Dopo l’ufficializzazione della separazione di Mourinho col Benfica, arriva il comunicato del club madrileno che annuncia il tecnico portoghese come nuovo allenatore fino al 2029. Tredici anni dopo la fine della sua prima esperienza, José Mourinho è pronto a scrivere un nuovo capitolo della sua storia a Madrid.
José Mourinho è il nuovo allenatore del Real Madrid. Il tecnico portoghese torna sulla panchina dei Blancos tredici anni dopo la conclusione della sua prima avventura nella capitale spagnola, dove aveva conquistato una Liga, una Coppa del Re e una Supercoppa di Spagna in tre stagioni.
Nel suo primo ciclo madrileno Mourinho ha collezionato 178 panchine, ottenendo 127 vittorie complessive e appena 23 sconfitte. Completano il bilancio 28 pareggi e una media di circa 2,30 punti a partita. Numeri che hanno convinto il club a puntare nuovamente su uno degli allenatori più vincenti e carismatici della sua storia recente.

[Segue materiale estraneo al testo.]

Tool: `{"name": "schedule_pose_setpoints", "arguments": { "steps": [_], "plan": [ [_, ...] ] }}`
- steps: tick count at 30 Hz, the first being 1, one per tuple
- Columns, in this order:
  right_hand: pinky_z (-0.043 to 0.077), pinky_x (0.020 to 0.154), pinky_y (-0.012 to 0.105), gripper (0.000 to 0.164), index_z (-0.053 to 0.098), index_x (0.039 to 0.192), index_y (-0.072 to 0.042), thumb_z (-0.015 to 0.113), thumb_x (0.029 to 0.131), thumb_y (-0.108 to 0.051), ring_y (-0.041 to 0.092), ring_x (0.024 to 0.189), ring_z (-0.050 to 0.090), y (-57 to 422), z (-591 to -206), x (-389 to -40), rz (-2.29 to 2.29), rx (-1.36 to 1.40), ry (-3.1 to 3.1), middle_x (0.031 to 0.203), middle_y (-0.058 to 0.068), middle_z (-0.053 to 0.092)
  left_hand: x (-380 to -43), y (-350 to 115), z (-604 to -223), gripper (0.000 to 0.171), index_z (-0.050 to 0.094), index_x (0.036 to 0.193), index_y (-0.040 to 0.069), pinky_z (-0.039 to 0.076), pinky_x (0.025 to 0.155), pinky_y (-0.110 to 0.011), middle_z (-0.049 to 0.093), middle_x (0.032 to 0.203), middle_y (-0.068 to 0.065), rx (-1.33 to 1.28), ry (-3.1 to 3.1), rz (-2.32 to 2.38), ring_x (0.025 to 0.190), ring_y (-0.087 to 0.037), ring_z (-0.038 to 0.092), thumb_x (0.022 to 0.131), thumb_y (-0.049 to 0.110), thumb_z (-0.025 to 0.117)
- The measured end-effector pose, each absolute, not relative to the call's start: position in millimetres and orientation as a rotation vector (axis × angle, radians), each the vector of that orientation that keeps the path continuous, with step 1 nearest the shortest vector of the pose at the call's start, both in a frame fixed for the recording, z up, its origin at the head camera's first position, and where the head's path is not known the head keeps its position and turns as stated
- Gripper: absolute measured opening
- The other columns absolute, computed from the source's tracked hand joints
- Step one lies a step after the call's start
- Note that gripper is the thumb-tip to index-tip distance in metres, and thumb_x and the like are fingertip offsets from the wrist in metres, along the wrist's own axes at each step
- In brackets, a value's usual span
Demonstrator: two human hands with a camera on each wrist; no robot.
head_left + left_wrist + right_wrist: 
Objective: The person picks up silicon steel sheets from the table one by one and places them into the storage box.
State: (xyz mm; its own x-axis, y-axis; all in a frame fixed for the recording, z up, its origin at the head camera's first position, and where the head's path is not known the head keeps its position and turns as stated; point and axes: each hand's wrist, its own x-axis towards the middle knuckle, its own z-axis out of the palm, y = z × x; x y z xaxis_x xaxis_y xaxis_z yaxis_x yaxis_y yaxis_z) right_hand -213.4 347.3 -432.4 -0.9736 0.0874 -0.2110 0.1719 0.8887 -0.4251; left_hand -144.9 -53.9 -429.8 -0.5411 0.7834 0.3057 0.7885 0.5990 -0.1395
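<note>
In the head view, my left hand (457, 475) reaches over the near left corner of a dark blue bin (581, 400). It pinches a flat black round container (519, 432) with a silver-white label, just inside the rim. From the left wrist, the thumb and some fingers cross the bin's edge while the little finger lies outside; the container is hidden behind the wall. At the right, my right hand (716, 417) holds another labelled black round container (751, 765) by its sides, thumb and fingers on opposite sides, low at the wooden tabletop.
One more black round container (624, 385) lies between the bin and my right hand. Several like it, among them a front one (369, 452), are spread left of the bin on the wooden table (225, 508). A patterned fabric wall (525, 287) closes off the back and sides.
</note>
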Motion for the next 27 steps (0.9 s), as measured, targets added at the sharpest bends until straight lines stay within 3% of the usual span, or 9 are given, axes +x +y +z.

Il comunicato del Real Madrid
L’annuncio è arrivato direttamente attraverso i canali ufficiali del club. Nel comunicato pubblicato dal Real Madrid si legge.
“Il Consiglio Direttivo del Real Madrid, riunitosi oggi e presieduto da Florentino Perez, ha deciso di nominare José Mourinho come nuovo allenatore della prima squadra per le prossime tre stagioni, fino al 30 giugno 2029”.
Una decisione che segna l’inizio di una nuova era per il club madrileno, intenzionato ad affidarsi all’esperienza e alla personalità dello Special One per tornare ai massimi livelli.
Inizio il 13 luglio
Il Real Madrid ha inoltre specificato la data dell’inizio ufficiale della nuova avventura del tecnico portoghese:
“José Mourinho si unirà al club il prossimo 13 luglio 2026, giorno in cui inizierà la preparazione precampionato”.
Da quel momento prenderà forma il secondo capitolo del rapporto tra Mourinho e il Real Madrid, una storia che aveva lasciato un segno profondo nel calcio spagnolo e che ora è pronta a ripartire con nuove ambizioni.
Il ritorno di Mourinho rappresenta una scelta forte da parte della dirigenza madridista. Florentino Perez, dopo aver incassato la conferma alla presidenza, ha formalizzato l’accordo con l’allenatore che conosce perfettamente l’ambiente e che in passato è riuscito a costruire una delle squadre più competitive della storia recente del club.
Adesso l’attesa è tutta per il mercato e per le prime mosse dello Special One, chiamato a riportare il Real Madrid al vertice del calcio europeo. Dopo tredici anni, Mourinho e il Real si ritrovano: il secondo atto può finalmente cominciare.